The Official Blog of Roosevelt@GWU

How Divestment Can Help Palestine

2/16/2015

1 Comment

 
Picture
Photo: Al Jazeera - America
SHANNON QUINN, INTERNATIONAL AFFAIRS DIRECTOR

For many students at GW, the complex array of issues learned in international affairs classes in the Elliott School seems a world away. Although the forces of globalization make it an exciting and relevant time to undertake international relations, it might not always be obvious how to connect worldly problems with local action.

One clear avenue in which to accomplish this connection is through the Boycott, Divestment and Sanctions (BDS) movement that has been building up global momentum. As I’ve heard joked again and again, it’s the goal of many students here at GW to “solve” Middle East peace. Sixty-seven years of unrelenting Palestinian-Israeli conflict make this an admirable, albeit lofty, goal. But how would this contentious (and surely controversial) move help the situation? What’s its relevance to GW, and would it actually make any clear difference on an international stage?

What is BDS?

The BDS movement began on July 9, 2005, a year following the advisory opinion by the International Court of Justice on the illegality of the Israeli separation wall. Palestinian civil society called for the mobilization of global support “to launch broad boycotts, implement divestment initiatives, and to demand sanctions against Israel, until Palestinian rights are recognized in full compliance with international law.”

Of particular interest in this movement in a university setting is divestment. The primary goal of divestment is targeting corporations that comply with violating Palestinian rights under international law, “ensuring that the likes of university investment portfolios and pension funds are not used to finance such companies.” This effort works to raise awareness about Israeli policies and exert economic pressure to end those that do not comply fully with international law.

Why BDS?


There are many intertwining issues at hand within the overarching Palestinian-Israeli conflict, not all of which can be adequately unpacked and addressed here. However, if one thing is clear, it’s that the current status quo of the Israeli occupation cannot continue if serious progress in the peace process is to be made. International pressure, from the bottom up, is an opportunity to change this status quo and place a warranted weight upon Israel to grant basic dignity and human rights to the Palestinians.

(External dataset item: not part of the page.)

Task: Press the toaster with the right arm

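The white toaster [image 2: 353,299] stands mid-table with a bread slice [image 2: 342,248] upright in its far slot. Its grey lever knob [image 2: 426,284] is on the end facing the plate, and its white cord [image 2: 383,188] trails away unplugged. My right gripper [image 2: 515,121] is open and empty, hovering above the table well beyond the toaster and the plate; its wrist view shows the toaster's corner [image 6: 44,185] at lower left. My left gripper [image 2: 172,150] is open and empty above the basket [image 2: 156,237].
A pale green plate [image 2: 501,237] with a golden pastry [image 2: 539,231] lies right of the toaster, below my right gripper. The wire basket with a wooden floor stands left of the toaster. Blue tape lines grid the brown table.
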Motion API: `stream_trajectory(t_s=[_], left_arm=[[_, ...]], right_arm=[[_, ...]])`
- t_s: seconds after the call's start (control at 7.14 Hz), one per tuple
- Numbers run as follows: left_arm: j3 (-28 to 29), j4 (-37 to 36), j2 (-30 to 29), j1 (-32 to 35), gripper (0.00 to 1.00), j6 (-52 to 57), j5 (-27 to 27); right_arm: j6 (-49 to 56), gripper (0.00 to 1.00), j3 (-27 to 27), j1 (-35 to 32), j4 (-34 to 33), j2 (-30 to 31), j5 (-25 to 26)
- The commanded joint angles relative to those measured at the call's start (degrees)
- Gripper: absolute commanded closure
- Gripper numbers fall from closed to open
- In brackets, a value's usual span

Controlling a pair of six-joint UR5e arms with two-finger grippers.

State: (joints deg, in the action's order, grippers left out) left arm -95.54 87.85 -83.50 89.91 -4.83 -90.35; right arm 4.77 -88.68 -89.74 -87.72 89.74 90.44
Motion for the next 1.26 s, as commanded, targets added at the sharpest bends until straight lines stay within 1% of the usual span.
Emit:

Divestment actions to exert economic and social pressure are not without precedent. In the 1970s, student-led activism at universities across the United States prompted divestment from apartheid South Africa. Although this was clearly not the only force behind ending the apartheid, its contribution was tangible.

Desmond Tutu writes, in support of recent divestment efforts by UCLA, “In South Africa, we could not have achieved our freedom and just peace without the help of people around the world, who through the use of non-violent means, such as boycotts and divestment, encouraged their governments and other corporate actors to reverse decades-long support for the Apartheid regime.” Even GW students, in the ‘60s and ‘70s, took an active role in protesting apartheid South Africa and calling for similar sanctions against the state until they ended their internationally illicit practices.

Who else?


Efforts by student activists across the country have begun to unfold to pressure their universities to divest. Most recently, on November 18, 2014, the University of California Los Angeles (UCLA) student government was the sixth UC campus to pass a resolution calling on their administration to divest from companies such as Boeing, General Electric, and Hewlett-Packard. In this resolution, student leaders cite several reasons for divestment.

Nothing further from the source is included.